> _Assignment_
What you should repeat is the run of lines from the top of the listing below through the line with "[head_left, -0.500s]", exactly, with no pictures.

> _Input data_
⁂

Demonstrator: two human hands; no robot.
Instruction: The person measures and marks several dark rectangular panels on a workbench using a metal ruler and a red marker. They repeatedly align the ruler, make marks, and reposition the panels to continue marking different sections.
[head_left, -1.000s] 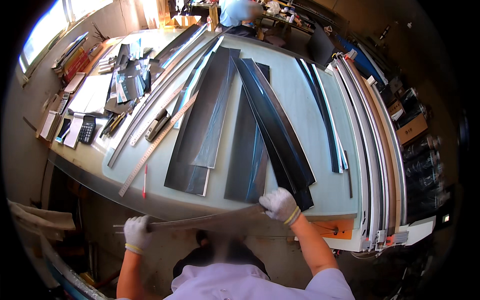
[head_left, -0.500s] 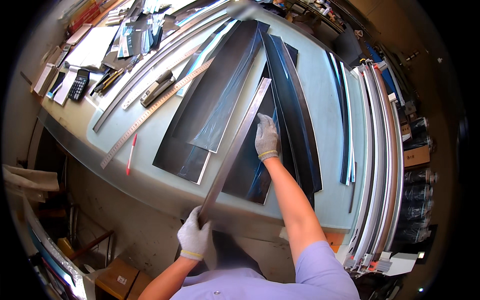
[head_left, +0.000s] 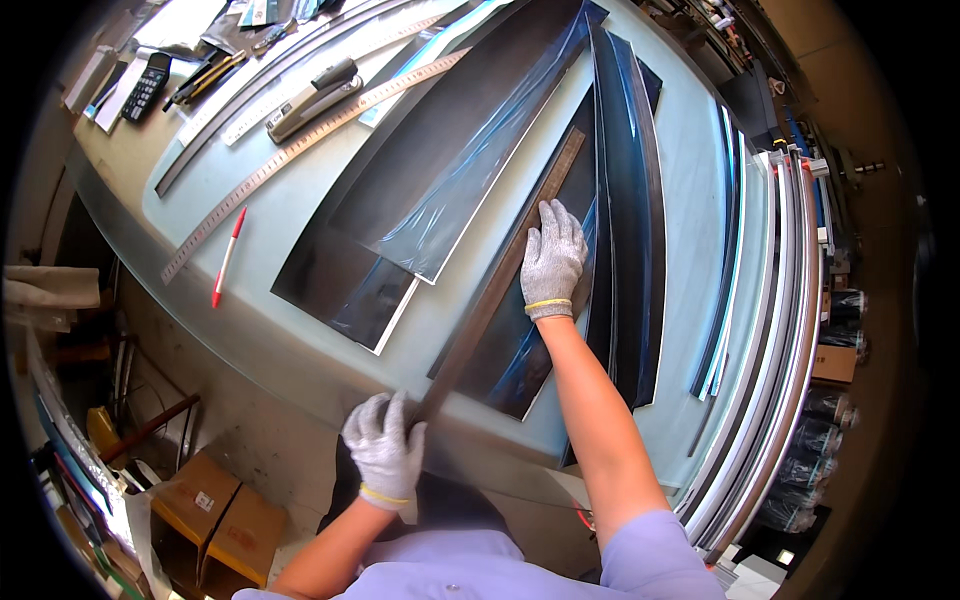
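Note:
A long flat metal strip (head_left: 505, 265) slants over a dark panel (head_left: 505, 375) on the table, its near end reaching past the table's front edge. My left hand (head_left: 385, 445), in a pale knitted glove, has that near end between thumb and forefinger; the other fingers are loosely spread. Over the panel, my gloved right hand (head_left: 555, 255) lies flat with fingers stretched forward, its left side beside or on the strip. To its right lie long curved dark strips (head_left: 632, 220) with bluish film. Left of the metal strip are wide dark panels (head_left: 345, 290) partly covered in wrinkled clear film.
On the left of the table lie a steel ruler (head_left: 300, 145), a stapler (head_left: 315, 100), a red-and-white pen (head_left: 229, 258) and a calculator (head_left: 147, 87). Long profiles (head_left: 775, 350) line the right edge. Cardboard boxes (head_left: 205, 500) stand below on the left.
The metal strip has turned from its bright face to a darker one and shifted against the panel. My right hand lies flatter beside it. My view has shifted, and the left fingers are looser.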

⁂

> _Response area_
Demonstrator: two human hands; no robot.
Instruction: The person measures and marks several dark rectangular panels on a workbench using a metal ruler and a red marker. They repeatedly align the ruler, make marks, and reposition the panels to continue marking different sections.
[head_left, -1.000s] 
[head_left, -0.500s] 

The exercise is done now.